1) It is far from certain that the falsified test results "cause[d] a billion
in damage." Press releases about settlements are not court judgments. At
trial, the government would have to prove "but-for causation." For one of the
failures, for example, the government would have to prove that the launch
vehicle's faring would have opened fully had the aluminum met specifications.
If the government cannot prove that, they recover zero. Even if the government
proved that, if anything else went wrong in the launch too, it would have to
rebut the defendant's case that some other component, not the out-of-spec
aluminum, was the primary cause of the launch failure.

2) It's not typical for "kid[s]" to be put in prison for carrying "a few grams
of weed." It might happen sometimes (in a country of 330 million people,
everything that can happen will happen sometimes) but it's not typical.

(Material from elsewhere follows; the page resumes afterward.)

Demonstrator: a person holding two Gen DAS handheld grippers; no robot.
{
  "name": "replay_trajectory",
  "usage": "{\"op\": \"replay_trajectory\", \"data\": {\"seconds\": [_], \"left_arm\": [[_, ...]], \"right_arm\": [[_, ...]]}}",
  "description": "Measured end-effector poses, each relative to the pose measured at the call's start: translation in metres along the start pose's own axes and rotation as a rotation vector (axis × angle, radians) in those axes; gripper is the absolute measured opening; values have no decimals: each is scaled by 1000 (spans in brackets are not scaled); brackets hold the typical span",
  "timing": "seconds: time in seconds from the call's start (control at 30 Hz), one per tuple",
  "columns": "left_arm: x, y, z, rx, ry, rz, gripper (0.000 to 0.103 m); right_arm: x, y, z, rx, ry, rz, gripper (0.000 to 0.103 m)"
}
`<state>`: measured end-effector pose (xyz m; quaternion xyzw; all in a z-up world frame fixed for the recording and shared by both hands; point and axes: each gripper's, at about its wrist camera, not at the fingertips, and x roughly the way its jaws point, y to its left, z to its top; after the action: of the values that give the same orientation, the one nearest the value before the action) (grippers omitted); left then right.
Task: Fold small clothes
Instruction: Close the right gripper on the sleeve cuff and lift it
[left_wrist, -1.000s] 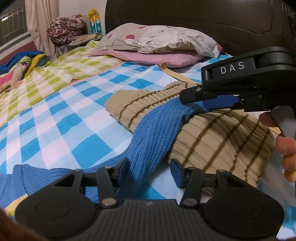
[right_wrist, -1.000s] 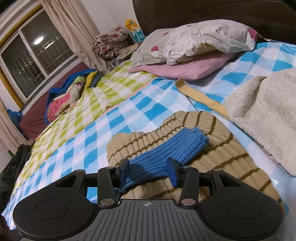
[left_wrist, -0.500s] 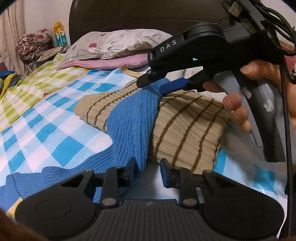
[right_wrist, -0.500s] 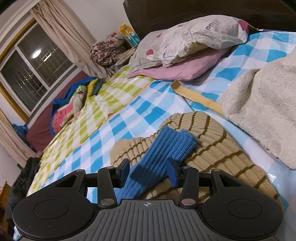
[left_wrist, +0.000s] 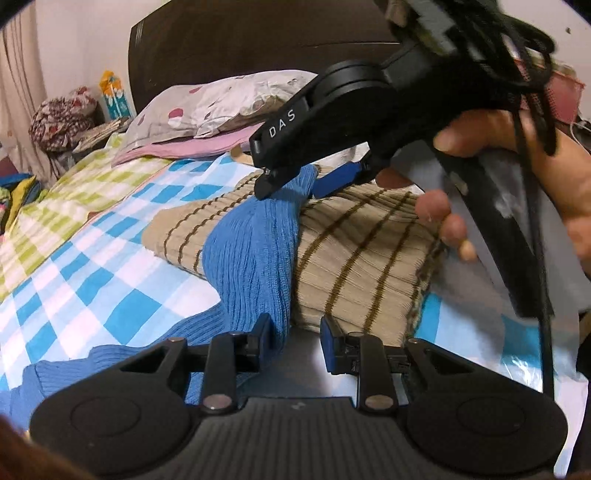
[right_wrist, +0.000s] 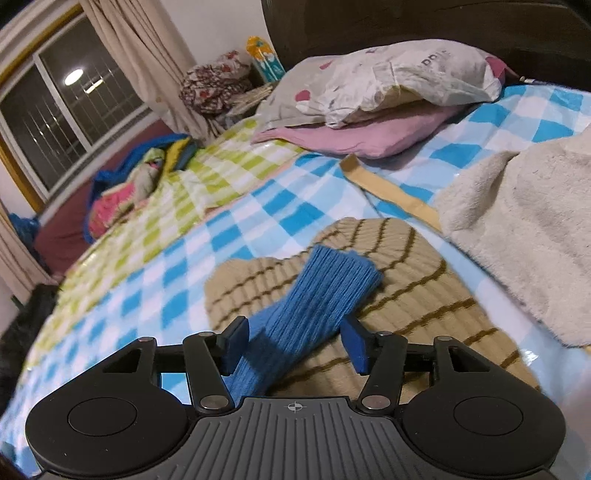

The government settles cases for a reason. Often, it's because the case isn't
a slam dunk for trial. Sometimes, it's because the company wouldn't be able to
pay the judgment anyway. In government contracting, there is also the
consideration that if you put a company out of business for something that was
the fault of lower-level employees (as here), that reduces competition going
forward. (There's probably not a ton of options for space-worthy aluminium
fabrication.)

(Conversely, the government usually settles drug cases on very favorable terms
because they're easy to prove at trial. You should see the police reports that
accompany these plea agreements. "The accused tried to sell drugs to an
undercover officer. After arrest, the officers searched his car and found more
drugs. Then they searched his house and found still more drugs. A search of
the accused's text messages revealed extensive records of drug sales." In such
cases, the government has no need to put an expert on the witness stand to
convince the jury what would have happened to a rocket launch in a counter-
factual scenario.)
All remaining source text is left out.